▶ **WHAT IS EXPECTED**
Set down exactly the lines of the records from the top to the line containing "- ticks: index"; include both.

▶ **DATASET CONTENT**

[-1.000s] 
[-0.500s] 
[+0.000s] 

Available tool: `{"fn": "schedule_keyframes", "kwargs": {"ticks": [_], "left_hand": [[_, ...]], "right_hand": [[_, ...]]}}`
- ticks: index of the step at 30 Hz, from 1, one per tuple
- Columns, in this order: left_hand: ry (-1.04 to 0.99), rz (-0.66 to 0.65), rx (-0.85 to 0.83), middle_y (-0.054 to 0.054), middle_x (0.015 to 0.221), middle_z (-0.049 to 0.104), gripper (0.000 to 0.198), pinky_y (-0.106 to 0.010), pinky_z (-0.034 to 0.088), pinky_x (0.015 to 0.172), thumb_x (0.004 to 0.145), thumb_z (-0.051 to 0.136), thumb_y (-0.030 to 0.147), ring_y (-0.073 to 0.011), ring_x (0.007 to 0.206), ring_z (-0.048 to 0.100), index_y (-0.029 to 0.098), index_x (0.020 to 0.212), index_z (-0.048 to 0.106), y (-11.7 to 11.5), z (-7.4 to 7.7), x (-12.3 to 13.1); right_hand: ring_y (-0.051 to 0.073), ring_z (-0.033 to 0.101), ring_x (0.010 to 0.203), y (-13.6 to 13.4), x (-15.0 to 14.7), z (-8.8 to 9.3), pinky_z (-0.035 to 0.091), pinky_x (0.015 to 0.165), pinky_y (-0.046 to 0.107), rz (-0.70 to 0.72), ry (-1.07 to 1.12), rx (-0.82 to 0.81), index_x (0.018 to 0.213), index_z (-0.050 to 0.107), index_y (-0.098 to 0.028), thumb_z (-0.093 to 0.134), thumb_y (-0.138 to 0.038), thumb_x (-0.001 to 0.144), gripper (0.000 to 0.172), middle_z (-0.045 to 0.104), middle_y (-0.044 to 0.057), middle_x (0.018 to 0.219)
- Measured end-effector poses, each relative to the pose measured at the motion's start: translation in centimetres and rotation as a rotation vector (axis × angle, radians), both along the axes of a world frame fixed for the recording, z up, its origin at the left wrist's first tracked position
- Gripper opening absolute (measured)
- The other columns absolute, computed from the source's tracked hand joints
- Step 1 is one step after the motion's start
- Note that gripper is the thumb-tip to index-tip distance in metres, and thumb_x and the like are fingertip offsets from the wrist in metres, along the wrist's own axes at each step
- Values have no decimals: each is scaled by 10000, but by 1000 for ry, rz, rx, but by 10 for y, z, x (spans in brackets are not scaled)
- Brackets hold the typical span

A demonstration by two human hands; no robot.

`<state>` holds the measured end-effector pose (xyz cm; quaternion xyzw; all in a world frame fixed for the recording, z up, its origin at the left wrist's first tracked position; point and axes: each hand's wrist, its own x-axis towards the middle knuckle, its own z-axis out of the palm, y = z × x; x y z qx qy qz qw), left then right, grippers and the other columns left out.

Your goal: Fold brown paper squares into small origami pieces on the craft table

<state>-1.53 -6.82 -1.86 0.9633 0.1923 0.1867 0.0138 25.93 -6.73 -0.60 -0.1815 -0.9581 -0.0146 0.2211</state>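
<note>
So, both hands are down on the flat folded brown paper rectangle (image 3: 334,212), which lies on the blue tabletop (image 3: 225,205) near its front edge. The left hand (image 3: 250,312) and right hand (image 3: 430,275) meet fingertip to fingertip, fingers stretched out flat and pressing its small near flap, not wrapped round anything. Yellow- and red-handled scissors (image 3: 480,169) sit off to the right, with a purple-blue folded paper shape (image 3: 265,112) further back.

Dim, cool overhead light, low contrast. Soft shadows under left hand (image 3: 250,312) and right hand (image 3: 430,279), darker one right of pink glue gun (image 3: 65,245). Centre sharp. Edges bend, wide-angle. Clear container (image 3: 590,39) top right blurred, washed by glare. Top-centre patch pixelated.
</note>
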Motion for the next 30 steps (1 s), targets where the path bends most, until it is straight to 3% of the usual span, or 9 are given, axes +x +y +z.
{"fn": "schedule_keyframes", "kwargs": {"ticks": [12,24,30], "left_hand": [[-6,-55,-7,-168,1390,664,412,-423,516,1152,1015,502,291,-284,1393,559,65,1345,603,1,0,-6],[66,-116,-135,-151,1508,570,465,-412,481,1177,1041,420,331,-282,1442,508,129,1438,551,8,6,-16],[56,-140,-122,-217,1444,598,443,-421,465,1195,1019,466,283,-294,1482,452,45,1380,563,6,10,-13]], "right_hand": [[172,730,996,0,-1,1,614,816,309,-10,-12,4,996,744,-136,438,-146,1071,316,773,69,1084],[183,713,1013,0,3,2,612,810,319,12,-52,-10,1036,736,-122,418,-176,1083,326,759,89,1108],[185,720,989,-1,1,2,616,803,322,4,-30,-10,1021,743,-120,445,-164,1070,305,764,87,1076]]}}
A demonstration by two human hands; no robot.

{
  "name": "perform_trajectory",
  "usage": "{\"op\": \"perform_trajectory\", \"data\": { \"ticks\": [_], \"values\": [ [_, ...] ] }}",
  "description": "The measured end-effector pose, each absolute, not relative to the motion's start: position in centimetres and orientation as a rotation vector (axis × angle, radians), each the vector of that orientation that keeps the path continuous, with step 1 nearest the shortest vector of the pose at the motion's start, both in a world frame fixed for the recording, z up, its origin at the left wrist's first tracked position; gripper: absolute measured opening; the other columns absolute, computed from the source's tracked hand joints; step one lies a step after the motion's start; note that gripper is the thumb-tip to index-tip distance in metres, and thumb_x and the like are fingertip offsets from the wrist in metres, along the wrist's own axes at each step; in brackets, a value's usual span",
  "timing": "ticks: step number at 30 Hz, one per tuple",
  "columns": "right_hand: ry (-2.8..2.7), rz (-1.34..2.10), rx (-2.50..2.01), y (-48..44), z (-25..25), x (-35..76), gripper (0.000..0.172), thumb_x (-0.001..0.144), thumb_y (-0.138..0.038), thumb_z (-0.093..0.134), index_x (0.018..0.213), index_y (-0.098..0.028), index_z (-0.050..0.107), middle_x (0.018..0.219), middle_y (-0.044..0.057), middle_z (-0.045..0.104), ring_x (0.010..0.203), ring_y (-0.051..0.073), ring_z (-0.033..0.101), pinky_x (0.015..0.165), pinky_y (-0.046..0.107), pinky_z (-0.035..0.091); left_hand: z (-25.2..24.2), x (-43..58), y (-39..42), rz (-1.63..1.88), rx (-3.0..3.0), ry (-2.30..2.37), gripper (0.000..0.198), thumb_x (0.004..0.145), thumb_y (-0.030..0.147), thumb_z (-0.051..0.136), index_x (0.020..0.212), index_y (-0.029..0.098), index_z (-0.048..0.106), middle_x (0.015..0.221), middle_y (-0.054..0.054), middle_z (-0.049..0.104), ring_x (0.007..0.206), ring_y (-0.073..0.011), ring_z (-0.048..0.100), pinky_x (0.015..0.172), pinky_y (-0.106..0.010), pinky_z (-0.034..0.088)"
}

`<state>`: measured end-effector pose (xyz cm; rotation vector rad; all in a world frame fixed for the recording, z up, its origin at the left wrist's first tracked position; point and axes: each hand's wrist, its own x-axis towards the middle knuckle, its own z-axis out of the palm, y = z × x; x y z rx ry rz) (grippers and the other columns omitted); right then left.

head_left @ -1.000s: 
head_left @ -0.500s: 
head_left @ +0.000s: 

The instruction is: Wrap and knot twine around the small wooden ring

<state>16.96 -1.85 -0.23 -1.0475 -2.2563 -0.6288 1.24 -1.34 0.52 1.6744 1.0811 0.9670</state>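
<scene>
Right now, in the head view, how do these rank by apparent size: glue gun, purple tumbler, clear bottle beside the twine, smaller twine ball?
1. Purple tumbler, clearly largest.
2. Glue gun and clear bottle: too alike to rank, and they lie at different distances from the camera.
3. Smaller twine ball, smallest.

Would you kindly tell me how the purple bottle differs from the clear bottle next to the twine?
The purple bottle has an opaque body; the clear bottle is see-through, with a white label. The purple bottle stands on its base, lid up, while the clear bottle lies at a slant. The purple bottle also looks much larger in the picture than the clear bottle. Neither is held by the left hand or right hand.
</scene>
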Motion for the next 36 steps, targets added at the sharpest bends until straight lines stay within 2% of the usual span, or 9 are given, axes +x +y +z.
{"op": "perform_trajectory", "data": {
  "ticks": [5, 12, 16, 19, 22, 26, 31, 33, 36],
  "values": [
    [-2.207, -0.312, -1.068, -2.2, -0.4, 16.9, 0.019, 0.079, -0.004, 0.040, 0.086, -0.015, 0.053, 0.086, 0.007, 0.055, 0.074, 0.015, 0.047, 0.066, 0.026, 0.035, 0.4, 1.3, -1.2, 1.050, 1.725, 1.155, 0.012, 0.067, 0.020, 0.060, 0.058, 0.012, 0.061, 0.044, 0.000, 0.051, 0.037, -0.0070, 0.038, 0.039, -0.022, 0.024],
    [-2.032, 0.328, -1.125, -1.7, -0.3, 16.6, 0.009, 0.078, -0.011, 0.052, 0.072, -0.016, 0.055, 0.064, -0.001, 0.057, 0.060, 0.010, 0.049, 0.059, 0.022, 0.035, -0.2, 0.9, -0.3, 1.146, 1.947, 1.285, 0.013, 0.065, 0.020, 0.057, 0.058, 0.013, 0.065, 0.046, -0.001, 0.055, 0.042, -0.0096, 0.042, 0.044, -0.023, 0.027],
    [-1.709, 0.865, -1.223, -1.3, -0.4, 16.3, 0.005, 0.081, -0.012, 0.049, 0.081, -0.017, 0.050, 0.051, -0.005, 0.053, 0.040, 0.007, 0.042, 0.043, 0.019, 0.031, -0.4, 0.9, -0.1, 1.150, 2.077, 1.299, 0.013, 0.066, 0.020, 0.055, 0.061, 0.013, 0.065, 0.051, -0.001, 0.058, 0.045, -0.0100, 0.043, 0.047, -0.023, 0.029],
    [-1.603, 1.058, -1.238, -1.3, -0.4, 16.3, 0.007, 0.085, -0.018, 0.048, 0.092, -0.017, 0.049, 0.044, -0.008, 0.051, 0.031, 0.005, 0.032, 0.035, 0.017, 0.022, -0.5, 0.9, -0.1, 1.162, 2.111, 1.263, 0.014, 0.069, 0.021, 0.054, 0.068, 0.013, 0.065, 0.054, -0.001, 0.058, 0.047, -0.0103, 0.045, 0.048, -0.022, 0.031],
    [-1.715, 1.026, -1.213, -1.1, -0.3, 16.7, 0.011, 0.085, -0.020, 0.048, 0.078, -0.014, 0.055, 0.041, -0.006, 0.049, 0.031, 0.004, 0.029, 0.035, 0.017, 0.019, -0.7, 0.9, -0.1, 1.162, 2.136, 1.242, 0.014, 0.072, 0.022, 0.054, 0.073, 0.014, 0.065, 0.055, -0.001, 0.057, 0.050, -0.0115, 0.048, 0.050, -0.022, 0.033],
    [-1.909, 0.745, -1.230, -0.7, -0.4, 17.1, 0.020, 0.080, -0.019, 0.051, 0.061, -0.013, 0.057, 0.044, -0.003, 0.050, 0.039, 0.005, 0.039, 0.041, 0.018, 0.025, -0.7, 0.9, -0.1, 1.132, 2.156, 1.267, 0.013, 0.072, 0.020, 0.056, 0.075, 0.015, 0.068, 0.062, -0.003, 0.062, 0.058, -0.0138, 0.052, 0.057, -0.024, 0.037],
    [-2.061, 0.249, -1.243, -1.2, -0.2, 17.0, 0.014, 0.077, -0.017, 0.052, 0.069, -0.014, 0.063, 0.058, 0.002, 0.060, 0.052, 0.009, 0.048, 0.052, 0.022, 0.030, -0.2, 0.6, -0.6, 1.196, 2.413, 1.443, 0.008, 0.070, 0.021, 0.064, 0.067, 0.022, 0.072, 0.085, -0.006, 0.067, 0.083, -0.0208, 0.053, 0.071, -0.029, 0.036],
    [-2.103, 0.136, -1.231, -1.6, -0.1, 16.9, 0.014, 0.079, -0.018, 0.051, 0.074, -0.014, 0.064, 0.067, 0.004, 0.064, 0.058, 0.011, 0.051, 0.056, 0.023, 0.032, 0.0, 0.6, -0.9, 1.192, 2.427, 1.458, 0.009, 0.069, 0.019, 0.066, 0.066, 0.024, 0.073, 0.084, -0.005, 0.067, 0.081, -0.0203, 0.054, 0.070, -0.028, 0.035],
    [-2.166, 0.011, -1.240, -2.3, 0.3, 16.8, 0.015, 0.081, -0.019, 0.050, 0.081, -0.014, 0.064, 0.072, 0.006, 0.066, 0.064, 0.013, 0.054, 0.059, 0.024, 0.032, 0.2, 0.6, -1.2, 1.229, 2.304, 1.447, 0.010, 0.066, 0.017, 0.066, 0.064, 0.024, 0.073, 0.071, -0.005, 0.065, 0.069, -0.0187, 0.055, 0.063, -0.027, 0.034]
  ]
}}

▶ **ANSWER TO THE EXERCISE**
[-1.000s] 
[-0.500s] 
[+0.000s] 

Available tool: `{"fn": "schedule_keyframes", "kwargs": {"ticks": [_], "left_hand": [[_, ...]], "right_hand": [[_, ...]]}}`
- ticks: index of the step at 30 Hz, from 1, one per tuple

This output requires nothing more.